La filière Humanités est une entreprise de rééducation des esprits. Elle est destinée à reprogrammer la culture et la pensée de demain : celles de la République post-moderne, de ses fantasmes et de ses impuissances, de ses cultes du moi et de ses fictions fantasmatiques. C’est une pensée d’eunuques et une épistémè châtrée : de la mémoire culturelle de la France, de sa langue en tant que langue de culture, de sa longue histoire religieuse et du socle anthropologique et religieux qui l’a portée et formée, un socle chrétien qui naît au IIème siècle, traverse dix siècles d’un Moyen âge parcourus de courants profonds et continus, et jusqu’à une Renaissance qui vint des Grecs de Byzance, lorsque Mahomet II conquit Constantinople. Surtout, cette nouvelle épistémè veut reprogrammer les esprits pour les convaincre que la nature humaine n’a aucune spécificité, que nous sommes des animaux comme les autres et le bien-être animal vaut largement l’existence des enfants soudanais ou des chrétiens d’Orient qu’on assassine.

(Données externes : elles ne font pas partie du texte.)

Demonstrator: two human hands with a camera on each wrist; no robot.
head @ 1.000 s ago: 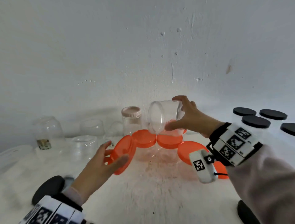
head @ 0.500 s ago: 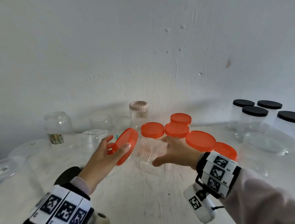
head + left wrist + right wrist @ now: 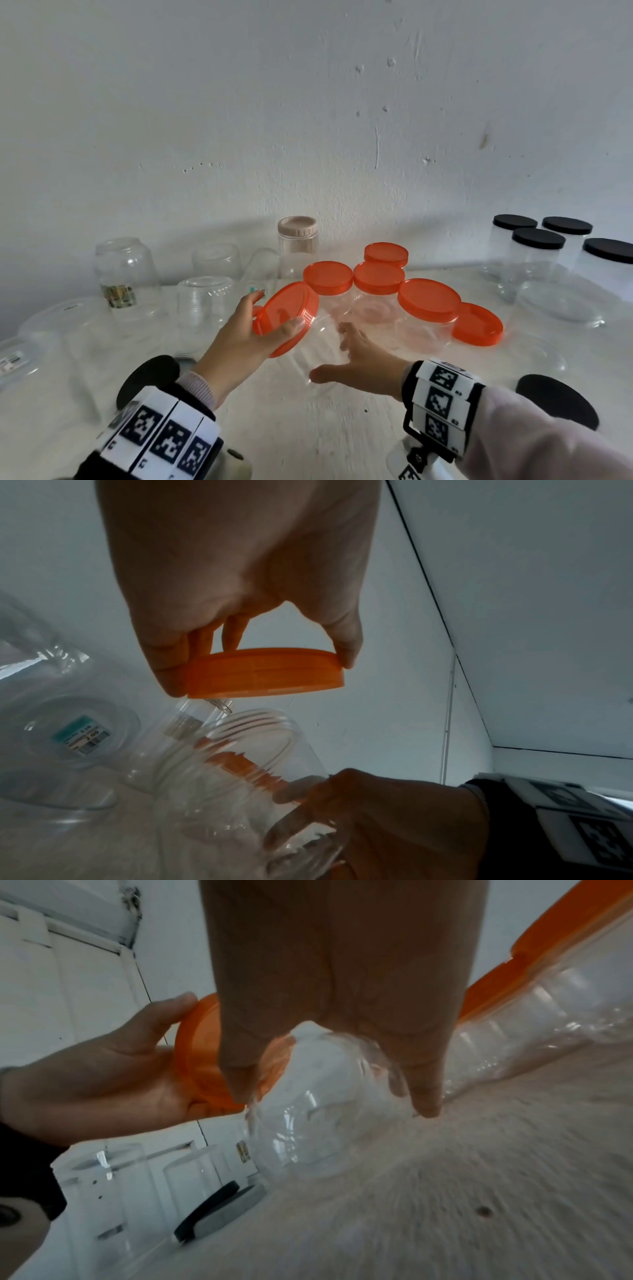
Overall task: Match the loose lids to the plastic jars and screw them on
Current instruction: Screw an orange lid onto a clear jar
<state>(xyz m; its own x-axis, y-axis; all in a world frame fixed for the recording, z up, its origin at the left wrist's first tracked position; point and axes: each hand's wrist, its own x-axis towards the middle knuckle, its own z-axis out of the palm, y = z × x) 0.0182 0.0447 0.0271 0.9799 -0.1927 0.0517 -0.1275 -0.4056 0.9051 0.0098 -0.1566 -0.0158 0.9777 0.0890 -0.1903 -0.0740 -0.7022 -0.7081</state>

L’épistémè nouvelle qu’on entend bien imposer à notre jeunesse dispose d’un nouveau cadre, plus performant encore s’il est possible, pour soutenir l’humanité nouvelle qui entend bien se faire tout en tous et gouverner le monde.

Annexe : voici les œuvres proposées pour le thème « les séductions de la parole ».

Homère, Iliade [chant VI, les adieux d’Hector].

Pauvre Hector, il va mourir, il le sait, il dit adieu à sa femme et à son fils, et il s’agit d’une parole séductrice…

Odyssée [chant VIII, Démodocos ; chant XII, les sirènes] (VIIIe-VIIe s. av. J.-C.).  Les sirènes ne parlent pas : elles chantent.

Tyrtée, fr. 12 [la cité pleure ses guerriers] (VIIe s.).

Gorgias, Éloge d’Hélène.

Aristophane, Les Nuées (Ve s.).

Platon, Ion, Gorgias, Phèdre, République [extraits]. Lesquels ? Il n’y a rien dans la République sur la parole, en revanche, il y a une théorie de l’inspiration dans le Phèdre et dans Ion. Et dans le Gorgias une théorie de la parole rhétorique.

Aristote, Rhétorique [deuxième livre sur la persuasion], Poétique (IVe s.). Sénèque, Consolations, tragédies (Ier s.). Boèce, La Consolation de la philosophie (VIe s.).  (Rien dans ce livre de vraiment utile sur la séduction de la parole).

Abélard, Histoire de mes malheurs (XIIe s.). André le Chapelain, Traité de l’amour (XIIe s.). Le jeu d’Adam (XIIe s.).

Tristan et Iseult (XIIe s.). Le pauvres : ils boivent un filtre et s’éprennent l’un de l’autre, le pauvre Tristan n’a rien d’un Don Juan. En revanche, on a omis Don Juan, dont on a fini par se fatiguer, j’imagine. Mais lui, c’est un as de la parole de séduction. Sauf pour l’ascète mendiant.

Boncompagno da Signa, La Roue de Vénus (XIIe-XIIIe s.).

Dante, La Vie nouvelle [extraits] (1292-1295). Le Roman de Renart [branches I, IV, X] (XIIe-XIIIe s.).

Le Roman de la Rose [le discours de Raison, Raison contre Amour] (XIIIe s.).

Le Roman de Flamenca (XIIIe s.). (pour le trouver cet ouvrage, dans une édition pas chère, cela va être difficile).

La Farce de Maître Pathelin (XVe s.) : elle est étudiée en classe de 6ème et très sincèrement, c’est une grosse farce médiocre qui fait un peu rire en classe de cinquième.